Derzeit enthält MILAN 2708 Datensätze zu Wirkstoffen, 14109 Datensätze zu niedermolekulare Liganden, 4579 Datensätze zu Enzymen, sowie 176 metabolische Pfade und 164 Krankheiten, die in direkter Verbindung zu metabolischen Störungen stehen. Zudem steht eine umfangreiche Text-Mining-Komponente zur Verfügung, die derzeit ca. 7,8 Millionen Publikationen der PUBMED-Datenbank als Abstracts zur Verfügung stellt. Durch intelligentes Relevanz-Ranking werden Informationen zu jedem entsprechenden Molekül, Wirkstoff oder Stoffwechselweg zeitgleich angeboten. Auch ermöglicht MILAN eine Literaturrecherche, die eine aktive Verfeinerung der eigentlichen Suche unterstützt, indem zu jeder gewählten Publikation weitere Publikationen im gleichen Kontext gesucht werden. Die Gesamtgröße der gesammelten Daten beträgt derzeit ca. 15 Gigabyte und wächst stetig. MILAN ist derzeit über die Website http://bprins.homelinux.net/MILAN zu erreichen und kann ohne Einschränkungen zu akademischen Zwecken genutzt werden.

Diskussion und Ausblick

MILAN stellt das Verhalten von Wirkstoffen in Stoffwechselwegen innerhalb eines webbasierten Informationssystems anschaulich dar. Es ermöglicht dem Nutzer einen Überblick über alle relevanten Daten bezüglich dieses Themas zu finden, ohne manuell eine große Menge an verschiedenen Datenbanken zu durchsuchen. Dabei verfolgt das MILAN-Informationssystem das Konzept „All in one place“, welches in Verbindung mit sinnvoller Verknüpfung der unterschiedlichen Daten durchaus zu neuen Erkenntnissen führen kann. Die nächsten Schritte werden die Integration von weiteren Modulen sein, wie z.B. einer Komponente zur Suche und Erkennung von Neben- und Wechselwirkungen sowie einer Ligand-Protein-Docking-Oberfläche, die es anhand von Daten der PDB erlaubt, innerhalb von MILAN Ligand-Target Kombinationen auf Bindungsaffinität zu testen.


Literatur

1.
Suhai S. Theoretical and Computational Methods in Genome Research.
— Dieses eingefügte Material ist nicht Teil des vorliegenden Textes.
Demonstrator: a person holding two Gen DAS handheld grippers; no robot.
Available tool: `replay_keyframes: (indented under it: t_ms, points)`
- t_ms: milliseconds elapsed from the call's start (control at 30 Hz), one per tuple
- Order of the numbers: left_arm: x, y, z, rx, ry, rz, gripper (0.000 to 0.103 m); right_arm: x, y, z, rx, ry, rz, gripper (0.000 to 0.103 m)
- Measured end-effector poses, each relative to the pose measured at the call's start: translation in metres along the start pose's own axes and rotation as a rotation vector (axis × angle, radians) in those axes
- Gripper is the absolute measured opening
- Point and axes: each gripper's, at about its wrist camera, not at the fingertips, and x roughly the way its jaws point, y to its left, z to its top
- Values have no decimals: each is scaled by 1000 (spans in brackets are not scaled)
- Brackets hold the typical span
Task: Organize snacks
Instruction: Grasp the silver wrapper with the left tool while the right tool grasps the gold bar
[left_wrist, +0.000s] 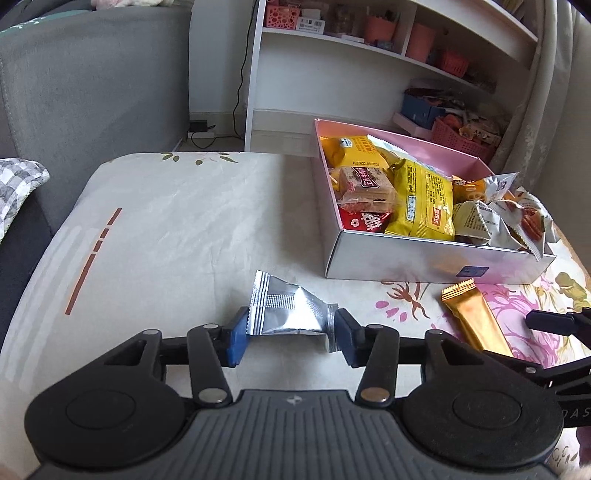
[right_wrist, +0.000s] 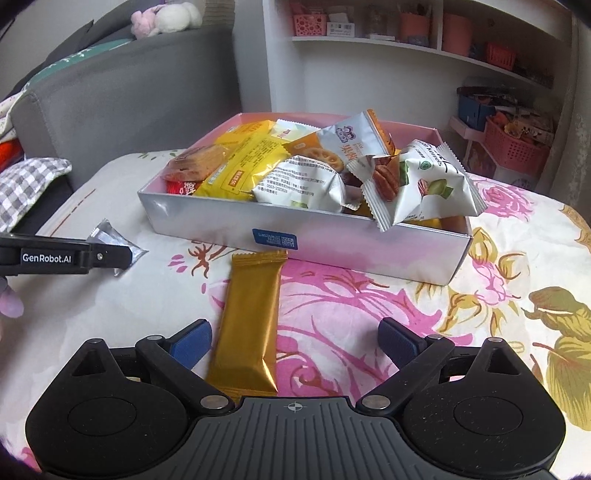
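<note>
My left gripper (left_wrist: 288, 338) is shut on a small silver snack packet (left_wrist: 286, 310), held just above the floral cloth. The packet also shows in the right wrist view (right_wrist: 110, 238), behind the left gripper's arm (right_wrist: 66, 258). A white box (left_wrist: 424, 264) with a pink inside, full of snack packs, stands ahead to the right; it is also in the right wrist view (right_wrist: 332, 240). My right gripper (right_wrist: 295, 343) is open, its jaws wide apart over the near end of a gold bar wrapper (right_wrist: 251, 321), which lies flat in front of the box and also shows in the left wrist view (left_wrist: 472, 317).
The floral cloth (right_wrist: 480, 295) covers a low table. A grey sofa (left_wrist: 92, 81) stands behind on the left, with a checked cushion (left_wrist: 18, 188). A white shelf unit (left_wrist: 369, 74) with pink baskets stands at the back.
</note>
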Motion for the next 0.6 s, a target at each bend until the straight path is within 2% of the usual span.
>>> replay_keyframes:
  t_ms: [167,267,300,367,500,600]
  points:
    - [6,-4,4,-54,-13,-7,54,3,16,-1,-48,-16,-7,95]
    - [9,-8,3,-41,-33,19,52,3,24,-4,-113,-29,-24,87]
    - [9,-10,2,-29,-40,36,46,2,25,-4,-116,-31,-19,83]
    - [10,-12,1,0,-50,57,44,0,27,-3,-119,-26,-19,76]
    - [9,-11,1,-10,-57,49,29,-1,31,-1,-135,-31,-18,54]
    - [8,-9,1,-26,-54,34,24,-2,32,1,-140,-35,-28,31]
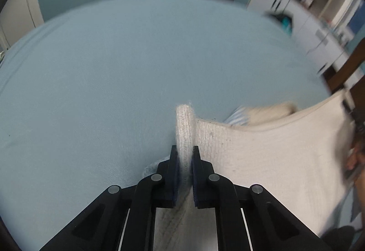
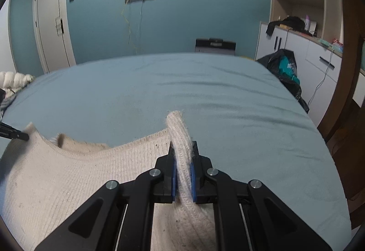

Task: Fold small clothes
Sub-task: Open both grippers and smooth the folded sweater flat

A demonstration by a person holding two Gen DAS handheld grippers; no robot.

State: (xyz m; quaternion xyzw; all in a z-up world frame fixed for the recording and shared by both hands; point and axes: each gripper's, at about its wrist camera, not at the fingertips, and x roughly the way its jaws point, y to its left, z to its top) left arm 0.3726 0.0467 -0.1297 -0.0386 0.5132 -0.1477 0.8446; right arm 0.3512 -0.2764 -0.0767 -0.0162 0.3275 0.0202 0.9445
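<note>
Left gripper (image 1: 184, 159) fingers (image 1: 174, 159) clamped narrow on ribbed edge of cream knit garment (image 1: 273, 155), fold of knit poking up between the pads. Right gripper (image 2: 182, 155) fingers (image 2: 196, 155) likewise pinched on a thick ribbed edge of same garment (image 2: 68, 173). Garment stretched between both grippers, curved neckline edge facing away, lower part draped toward camera, above light blue bed (image 2: 182, 91). Left gripper tip (image 2: 16, 134) visible at far corner in right wrist view. Beyond bed: teal wall (image 2: 171, 11), white door (image 2: 52, 18), white cabinets (image 2: 296, 45), black bag (image 2: 282, 66).
</note>
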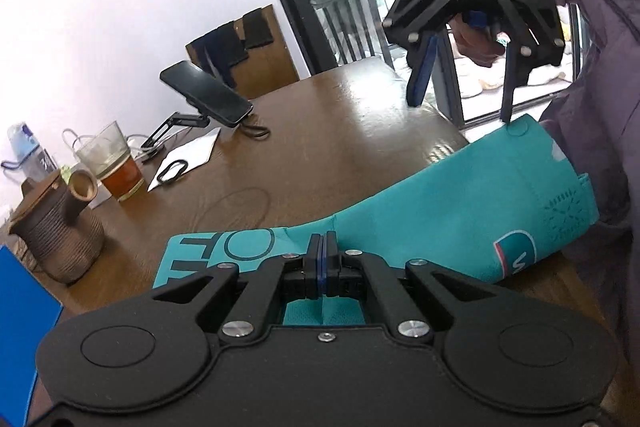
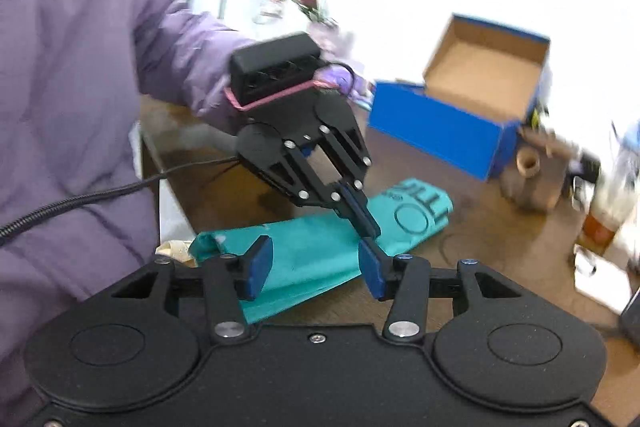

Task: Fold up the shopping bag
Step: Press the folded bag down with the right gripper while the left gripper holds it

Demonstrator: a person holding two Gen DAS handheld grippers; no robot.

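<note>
A teal shopping bag point(image 1: 460, 207) lies in a long folded strip on the brown wooden table point(image 1: 320, 131), with dark lettering at one end. My left gripper point(image 1: 325, 243) reaches across it, jaws pressed together on the fabric near the strip's far edge. From the right wrist view the left gripper point(image 2: 370, 231) comes down slanting onto the bag point(image 2: 304, 247). My right gripper point(image 2: 316, 267) is open above the bag's other end, nothing between its blue pads point(image 2: 260, 267). The left wrist view shows the right gripper point(image 1: 460, 111) raised, one fingertip just over the bag's rounded end.
A brown clay teapot point(image 1: 56, 227), a glass of tea point(image 1: 116, 163), a phone on a stand point(image 1: 204, 93) and paper point(image 1: 188, 155) crowd one side of the table. An open blue shoebox point(image 2: 460, 119) stands behind the bag. A purple-sleeved person point(image 2: 60, 87) is close, with a black cable point(image 2: 120, 191).
</note>
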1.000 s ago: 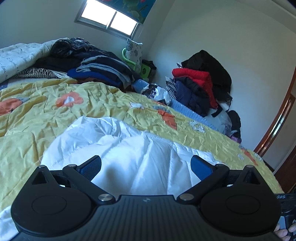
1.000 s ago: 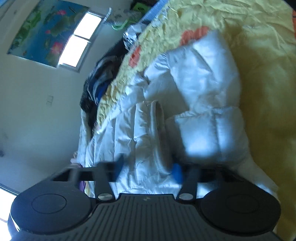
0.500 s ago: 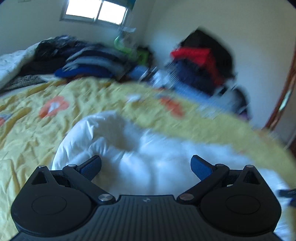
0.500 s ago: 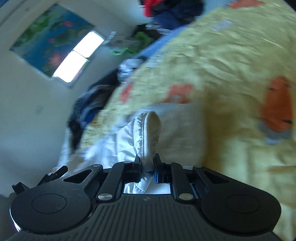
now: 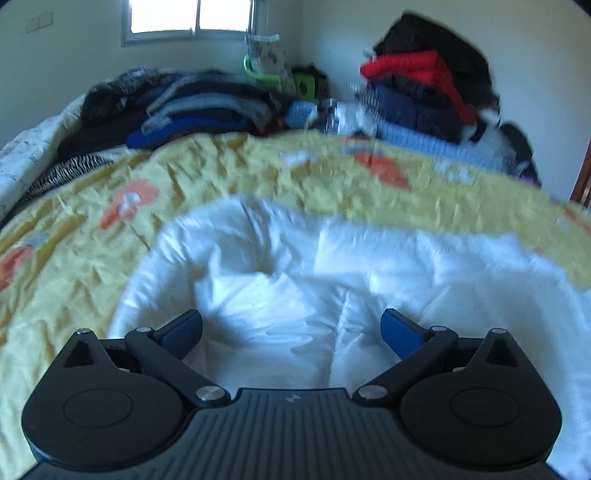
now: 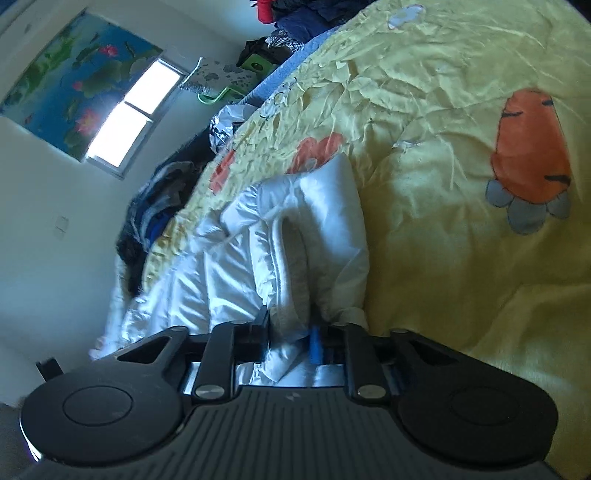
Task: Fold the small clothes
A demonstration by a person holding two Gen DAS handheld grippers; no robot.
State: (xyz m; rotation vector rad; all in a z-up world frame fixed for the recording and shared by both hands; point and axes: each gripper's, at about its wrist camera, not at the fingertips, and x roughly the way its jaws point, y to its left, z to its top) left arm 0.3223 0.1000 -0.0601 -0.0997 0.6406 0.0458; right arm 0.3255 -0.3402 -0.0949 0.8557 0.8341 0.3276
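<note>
Pinching a bunched edge of the white padded jacket (image 6: 306, 236), the right gripper (image 6: 290, 341) has its fingers (image 6: 315, 341) drawn close on a thick roll of the fabric, which rises straight ahead of them. The jacket lies on a bed under a yellow quilt (image 6: 443, 110) printed with orange carrots, and the quilt stretches away to the right of those fingers. The left gripper (image 5: 291, 325) hovers low over the same jacket (image 5: 295, 280), its blue-padded fingers (image 5: 184, 328) spread wide with nothing between them; white cloth fills the gap and runs out past both tips. Beyond the left fingers, across the quilt (image 5: 92, 229), a stack of dark folded clothes (image 5: 199, 107) sits under the window (image 5: 188, 16), and a second heap topped with a red garment (image 5: 417, 70) stands ahead to the right against the wall.
</note>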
New York: Plenum Press; 1996.
2.
Strubelt O. Elementare Pharmakologie und Toxikologie (4. Aufl.). Stuttgart: Fischer UTB; 1991.
3.
Pöch G, Juan H. Wirkungen von Pharmaka (2. Aufl.). Stuttgart, New York: Thieme; 1990.
4.
Fischer E. Einfluss der Konfiguration auf die Wirkung der Enzyme. Ber Dtsch Chem Ges. 1894;27: 2984–2993.
5.
Koshland DE Jr. Application of a theory of enzyme specificity to protein synthesis. Proc Natl Acad Sci USA. 1958;44: 98–104.